Tutti i motivi risultano enunciati in modo generico, come anche i quesiti che li corredano, sicchè il gravame appare all’evidenza del tutto privo di autosufficienza, e quindi inammissibile, atteso che per il principio di autosufficienza del ricorso per cassazione (che si estende anche al controricorso), allorquando si denunzia una violazione o falsa applicazione di norme processuali, la parte ricorrente è onerata ad indicare gli elementi fattuali condizionanti l’ambito di operatività di detta violazione, con la conseguenza che ove si asserisca la mancata valutazione di atti documentali è necessario procedere alla trascrizione integrale dei medesimi o del loro essenziale contenuto al fine di consentire il controllo della decisività delle operate deduzioni unicamente sulla base del solo ricorso (o del controricorso), senza che la Corte di legittimità possa ricorrere ad ulteriori indagini integrative (Cfr. anche Cass.

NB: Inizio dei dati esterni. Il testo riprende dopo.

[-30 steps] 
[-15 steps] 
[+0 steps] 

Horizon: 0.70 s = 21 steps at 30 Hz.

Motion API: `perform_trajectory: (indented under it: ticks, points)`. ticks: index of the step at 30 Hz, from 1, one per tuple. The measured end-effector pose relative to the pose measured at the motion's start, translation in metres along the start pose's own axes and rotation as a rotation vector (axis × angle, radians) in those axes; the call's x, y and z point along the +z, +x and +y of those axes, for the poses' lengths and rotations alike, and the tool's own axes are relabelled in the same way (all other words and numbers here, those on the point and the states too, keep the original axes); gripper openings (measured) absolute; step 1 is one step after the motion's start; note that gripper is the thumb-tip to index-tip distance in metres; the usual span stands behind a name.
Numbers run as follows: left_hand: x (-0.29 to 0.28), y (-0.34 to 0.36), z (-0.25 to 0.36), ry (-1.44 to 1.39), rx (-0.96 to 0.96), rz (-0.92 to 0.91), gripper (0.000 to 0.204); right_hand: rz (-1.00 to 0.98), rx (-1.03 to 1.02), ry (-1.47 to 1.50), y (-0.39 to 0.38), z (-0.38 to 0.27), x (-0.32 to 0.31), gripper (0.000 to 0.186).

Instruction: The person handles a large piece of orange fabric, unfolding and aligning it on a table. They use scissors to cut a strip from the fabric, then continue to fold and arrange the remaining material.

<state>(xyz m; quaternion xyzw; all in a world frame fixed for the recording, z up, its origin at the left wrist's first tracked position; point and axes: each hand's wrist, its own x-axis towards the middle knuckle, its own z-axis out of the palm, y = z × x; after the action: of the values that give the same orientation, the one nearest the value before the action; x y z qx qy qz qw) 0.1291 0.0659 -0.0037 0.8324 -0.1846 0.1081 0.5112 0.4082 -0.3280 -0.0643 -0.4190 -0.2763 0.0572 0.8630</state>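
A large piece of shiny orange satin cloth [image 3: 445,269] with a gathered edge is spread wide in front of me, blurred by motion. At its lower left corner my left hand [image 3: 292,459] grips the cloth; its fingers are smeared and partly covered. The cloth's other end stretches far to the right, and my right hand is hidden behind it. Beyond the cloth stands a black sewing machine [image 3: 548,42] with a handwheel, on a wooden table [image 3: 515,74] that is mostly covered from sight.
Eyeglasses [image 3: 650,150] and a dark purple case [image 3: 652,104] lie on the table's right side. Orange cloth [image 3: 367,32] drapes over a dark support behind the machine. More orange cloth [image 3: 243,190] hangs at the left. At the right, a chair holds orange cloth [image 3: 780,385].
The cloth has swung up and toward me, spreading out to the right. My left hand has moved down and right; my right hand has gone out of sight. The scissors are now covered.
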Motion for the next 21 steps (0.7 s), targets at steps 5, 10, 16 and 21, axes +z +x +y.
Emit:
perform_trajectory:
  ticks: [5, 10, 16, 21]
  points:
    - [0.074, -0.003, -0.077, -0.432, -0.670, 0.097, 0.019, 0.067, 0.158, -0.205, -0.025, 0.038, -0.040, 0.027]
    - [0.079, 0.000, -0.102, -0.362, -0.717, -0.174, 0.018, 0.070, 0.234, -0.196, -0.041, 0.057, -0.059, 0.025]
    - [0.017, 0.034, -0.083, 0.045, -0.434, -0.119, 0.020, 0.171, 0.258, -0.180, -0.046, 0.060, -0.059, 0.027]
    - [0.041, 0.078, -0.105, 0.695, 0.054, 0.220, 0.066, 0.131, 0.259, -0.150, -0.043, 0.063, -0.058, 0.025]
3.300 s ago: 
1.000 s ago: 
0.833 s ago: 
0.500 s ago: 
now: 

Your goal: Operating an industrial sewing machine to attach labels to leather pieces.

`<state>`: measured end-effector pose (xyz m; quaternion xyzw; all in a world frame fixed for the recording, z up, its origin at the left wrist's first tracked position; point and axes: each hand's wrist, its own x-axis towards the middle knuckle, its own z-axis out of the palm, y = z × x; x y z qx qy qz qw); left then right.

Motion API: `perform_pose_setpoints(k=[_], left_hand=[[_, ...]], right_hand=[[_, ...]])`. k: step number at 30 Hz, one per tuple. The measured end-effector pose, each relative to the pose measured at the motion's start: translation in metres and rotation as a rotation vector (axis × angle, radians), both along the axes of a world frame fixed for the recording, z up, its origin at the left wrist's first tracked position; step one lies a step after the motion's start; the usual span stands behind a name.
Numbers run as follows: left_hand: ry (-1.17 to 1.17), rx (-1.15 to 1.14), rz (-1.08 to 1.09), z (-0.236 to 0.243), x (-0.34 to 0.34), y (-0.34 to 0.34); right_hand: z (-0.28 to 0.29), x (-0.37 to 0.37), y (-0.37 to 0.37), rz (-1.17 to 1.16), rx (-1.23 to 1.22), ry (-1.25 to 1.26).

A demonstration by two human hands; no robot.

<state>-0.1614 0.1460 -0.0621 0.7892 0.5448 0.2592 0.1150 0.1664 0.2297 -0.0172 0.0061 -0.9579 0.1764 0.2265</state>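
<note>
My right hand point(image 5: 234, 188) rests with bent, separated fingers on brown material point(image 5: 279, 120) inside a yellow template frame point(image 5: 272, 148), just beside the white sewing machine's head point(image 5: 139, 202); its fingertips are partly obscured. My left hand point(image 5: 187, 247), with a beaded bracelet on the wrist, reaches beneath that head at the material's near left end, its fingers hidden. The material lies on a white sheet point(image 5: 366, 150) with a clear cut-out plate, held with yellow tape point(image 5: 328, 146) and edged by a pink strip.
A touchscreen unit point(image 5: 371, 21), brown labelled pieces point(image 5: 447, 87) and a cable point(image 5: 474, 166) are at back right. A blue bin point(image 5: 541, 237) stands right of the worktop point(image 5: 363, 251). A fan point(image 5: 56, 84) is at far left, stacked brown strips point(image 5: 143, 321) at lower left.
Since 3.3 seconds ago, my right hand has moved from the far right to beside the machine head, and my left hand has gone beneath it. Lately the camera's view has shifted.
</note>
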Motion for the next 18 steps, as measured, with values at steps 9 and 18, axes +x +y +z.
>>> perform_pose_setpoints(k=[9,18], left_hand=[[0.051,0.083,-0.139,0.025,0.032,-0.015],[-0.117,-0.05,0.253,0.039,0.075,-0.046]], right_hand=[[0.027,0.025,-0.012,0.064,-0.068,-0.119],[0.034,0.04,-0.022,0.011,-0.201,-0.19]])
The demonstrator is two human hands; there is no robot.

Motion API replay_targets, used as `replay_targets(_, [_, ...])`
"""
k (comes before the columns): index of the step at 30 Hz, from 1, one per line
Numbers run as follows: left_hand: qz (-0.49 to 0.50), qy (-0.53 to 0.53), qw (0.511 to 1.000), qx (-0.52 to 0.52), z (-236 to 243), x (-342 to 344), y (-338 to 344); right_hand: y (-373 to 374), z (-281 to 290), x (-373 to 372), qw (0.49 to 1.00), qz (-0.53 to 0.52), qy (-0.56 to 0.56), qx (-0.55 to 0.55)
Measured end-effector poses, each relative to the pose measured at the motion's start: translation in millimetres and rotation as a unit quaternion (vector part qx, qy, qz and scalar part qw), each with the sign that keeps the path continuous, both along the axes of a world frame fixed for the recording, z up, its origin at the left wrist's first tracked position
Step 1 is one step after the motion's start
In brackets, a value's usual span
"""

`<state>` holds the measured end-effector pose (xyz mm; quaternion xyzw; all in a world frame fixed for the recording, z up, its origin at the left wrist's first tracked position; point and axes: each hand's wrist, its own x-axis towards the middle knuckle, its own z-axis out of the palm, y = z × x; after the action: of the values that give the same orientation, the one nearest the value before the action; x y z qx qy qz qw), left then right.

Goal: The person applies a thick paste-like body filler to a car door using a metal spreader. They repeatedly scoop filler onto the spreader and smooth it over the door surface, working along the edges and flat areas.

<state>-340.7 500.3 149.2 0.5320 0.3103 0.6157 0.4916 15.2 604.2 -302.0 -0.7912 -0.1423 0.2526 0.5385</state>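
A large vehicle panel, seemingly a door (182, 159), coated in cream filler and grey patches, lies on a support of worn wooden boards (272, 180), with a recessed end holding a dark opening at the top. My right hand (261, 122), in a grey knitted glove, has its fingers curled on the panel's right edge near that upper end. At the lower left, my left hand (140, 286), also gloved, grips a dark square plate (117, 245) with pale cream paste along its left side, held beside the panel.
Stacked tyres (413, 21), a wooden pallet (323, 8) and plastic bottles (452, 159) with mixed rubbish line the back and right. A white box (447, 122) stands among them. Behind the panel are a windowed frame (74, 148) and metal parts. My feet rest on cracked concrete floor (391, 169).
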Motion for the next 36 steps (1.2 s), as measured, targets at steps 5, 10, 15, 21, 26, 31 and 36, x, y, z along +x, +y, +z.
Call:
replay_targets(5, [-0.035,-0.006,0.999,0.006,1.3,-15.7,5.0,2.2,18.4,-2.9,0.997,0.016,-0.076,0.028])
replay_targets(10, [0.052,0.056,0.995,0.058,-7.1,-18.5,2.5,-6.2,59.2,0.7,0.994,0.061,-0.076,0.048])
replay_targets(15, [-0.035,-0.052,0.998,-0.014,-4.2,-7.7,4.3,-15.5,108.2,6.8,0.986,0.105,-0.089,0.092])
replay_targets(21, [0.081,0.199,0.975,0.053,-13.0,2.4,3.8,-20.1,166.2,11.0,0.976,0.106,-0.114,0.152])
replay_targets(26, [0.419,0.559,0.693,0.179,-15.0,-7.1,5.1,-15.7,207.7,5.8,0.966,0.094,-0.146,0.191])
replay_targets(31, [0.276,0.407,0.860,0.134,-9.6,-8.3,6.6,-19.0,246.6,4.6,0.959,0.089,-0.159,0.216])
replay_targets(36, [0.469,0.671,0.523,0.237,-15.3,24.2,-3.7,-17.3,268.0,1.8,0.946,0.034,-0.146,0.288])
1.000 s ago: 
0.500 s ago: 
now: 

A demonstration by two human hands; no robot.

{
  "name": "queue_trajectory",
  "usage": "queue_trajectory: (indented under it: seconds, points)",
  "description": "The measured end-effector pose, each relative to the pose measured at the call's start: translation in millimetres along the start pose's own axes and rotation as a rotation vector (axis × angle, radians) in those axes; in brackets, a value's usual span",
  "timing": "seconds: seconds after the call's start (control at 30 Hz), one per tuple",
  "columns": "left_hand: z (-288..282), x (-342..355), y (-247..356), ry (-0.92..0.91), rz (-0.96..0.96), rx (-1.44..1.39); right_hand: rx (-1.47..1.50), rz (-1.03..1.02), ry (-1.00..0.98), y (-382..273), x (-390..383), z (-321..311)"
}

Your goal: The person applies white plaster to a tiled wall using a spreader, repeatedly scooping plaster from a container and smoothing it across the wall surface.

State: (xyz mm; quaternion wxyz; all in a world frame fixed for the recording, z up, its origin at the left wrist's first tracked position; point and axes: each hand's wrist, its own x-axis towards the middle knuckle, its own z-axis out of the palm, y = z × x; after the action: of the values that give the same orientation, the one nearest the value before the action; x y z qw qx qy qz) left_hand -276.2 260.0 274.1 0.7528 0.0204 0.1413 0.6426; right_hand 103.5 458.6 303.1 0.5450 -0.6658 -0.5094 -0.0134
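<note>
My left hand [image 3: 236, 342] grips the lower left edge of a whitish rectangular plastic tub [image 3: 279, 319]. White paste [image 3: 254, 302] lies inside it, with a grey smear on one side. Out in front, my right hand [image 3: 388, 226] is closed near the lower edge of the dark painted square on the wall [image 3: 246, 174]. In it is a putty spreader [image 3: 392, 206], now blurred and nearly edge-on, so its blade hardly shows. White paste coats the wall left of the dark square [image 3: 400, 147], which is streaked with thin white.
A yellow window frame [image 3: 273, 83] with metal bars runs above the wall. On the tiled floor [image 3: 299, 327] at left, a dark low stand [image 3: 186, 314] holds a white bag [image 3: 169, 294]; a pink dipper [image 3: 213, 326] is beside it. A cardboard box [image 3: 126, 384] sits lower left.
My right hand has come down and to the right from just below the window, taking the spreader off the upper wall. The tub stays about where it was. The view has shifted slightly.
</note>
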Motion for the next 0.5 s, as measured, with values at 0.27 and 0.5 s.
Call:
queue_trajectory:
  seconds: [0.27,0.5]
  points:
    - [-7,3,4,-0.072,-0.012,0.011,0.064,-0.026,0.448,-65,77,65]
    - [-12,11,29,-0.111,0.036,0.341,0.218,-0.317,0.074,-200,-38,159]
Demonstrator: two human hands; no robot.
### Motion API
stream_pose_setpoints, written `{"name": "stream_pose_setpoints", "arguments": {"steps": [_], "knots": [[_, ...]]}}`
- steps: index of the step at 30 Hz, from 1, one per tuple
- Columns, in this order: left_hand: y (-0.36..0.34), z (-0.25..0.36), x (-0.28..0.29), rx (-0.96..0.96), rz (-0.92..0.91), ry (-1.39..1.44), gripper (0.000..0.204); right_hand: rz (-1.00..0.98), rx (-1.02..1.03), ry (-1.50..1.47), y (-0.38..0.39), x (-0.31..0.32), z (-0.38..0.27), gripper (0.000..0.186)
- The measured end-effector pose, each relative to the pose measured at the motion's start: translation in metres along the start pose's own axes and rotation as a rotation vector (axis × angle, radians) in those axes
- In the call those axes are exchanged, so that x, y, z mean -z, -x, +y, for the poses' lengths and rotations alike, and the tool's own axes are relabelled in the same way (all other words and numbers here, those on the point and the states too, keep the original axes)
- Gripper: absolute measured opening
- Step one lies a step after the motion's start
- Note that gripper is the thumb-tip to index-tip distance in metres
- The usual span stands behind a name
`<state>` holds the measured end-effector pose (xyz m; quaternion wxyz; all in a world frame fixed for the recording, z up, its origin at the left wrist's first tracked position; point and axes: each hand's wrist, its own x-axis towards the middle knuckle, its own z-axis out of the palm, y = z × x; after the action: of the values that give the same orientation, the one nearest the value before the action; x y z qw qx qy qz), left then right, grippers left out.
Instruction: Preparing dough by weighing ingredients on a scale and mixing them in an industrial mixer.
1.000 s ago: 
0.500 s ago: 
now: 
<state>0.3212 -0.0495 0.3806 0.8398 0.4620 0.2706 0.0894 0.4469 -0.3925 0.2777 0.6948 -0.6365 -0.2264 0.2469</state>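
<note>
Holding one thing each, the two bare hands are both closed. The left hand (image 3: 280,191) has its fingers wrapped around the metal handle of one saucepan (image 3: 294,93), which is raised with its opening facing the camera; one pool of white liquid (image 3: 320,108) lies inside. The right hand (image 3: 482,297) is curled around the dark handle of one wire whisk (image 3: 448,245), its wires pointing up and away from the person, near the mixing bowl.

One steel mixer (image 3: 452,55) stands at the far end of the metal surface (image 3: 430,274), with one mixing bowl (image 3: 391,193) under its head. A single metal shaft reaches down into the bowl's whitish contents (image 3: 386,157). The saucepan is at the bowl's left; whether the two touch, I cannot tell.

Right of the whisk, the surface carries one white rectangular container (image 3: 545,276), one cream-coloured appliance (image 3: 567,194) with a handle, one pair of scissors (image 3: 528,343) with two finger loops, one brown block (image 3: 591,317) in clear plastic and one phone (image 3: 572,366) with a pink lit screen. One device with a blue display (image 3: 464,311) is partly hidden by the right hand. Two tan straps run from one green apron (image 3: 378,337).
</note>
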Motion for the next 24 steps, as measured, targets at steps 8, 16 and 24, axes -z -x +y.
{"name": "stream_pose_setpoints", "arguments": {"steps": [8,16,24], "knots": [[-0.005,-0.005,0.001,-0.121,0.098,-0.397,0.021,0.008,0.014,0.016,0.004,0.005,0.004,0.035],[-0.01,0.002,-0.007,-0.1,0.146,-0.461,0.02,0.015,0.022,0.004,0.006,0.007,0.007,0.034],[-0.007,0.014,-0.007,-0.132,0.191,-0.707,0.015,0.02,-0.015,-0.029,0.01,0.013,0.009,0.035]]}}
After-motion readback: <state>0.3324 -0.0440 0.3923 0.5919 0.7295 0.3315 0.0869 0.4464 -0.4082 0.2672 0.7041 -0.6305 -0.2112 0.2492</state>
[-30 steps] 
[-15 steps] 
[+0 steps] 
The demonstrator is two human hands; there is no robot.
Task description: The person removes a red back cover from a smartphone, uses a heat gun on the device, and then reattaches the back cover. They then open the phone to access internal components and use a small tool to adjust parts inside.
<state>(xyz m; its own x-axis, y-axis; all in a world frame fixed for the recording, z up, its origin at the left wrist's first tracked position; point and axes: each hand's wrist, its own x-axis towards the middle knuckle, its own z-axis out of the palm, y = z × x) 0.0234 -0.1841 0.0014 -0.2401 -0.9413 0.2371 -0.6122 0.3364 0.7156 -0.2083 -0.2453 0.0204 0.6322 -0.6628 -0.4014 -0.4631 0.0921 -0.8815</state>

Sentenze n. 4840 del 07/03/2006, n. 6972 del 2005). Nessun rilevo poi può attribuirsi alla sentenza n. 42 emessa dalla stessa CTR il 4.6.2008 tra le medesime parti e per lo stesso rapporto tributario, allegata alla seconda memoria, ancorchè munita dell’attestazione della segreteria che non era stato proposto gravame dopo la notifica, dal momento che il ricorso è già di per sè inammissibile come sopra, ed inoltre si tratta di pronuncia concernente soltanto vizio procedurale, che non incide sulla pretesa fiscale azionata nel presente processo, posto che il secondo giudice dichiarava inammissibile l’appello del Comune perchè il relativo ricorso non era stato notificato alla Redoil, e quindi solamente per vizio procedurale, che ostava alla regolarità del contenzioso, con la conseguenza che la sua “vis espansiva” non può esplicare efficacia sulle questioni di fatto e di diritto relative al presente giudizio.

Invero qualora due giudizi tra le stesse parti abbiano riferimento al medesimo rapporto giuridico, ed uno di essi sia stato definito con sentenza passata in giudicato, l’accertamento così compiuto in ordine alla situazione giuridica ovvero alla soluzione di questioni di fatto e di diritto relative ad un punto fondamentale comune ad entrambe la cause, formando la premessa logica indispensabile della statuizione contenuta nel dispositivo della sentenza, preclude il riesame dello stesso punto di diritto accertato e risolto, anche se il successivo giudizio abbia finalità diverse da quelle che hanno costituito lo scopo ed il “petitum” del primo, salvo che il giudizio non si risolva nell’annullamento dell’atto per vizi formali o per vizio di motivazione, ovvero come nella specie, senza alcuna prodromica statuizione specifica sul “petitum” e “causa petendi”. Ne deriva che il ricorso va dichiarato inammissibile.

Quanto alle spese del giudizio, non va emessa alcuna pronuncia, stante la mancata costituzione dell’ente impositore.

P.Q.M.

LA CORTE Dichiara inammissibile il ricorso.

Così deciso in Roma, il 26 maggio 2011.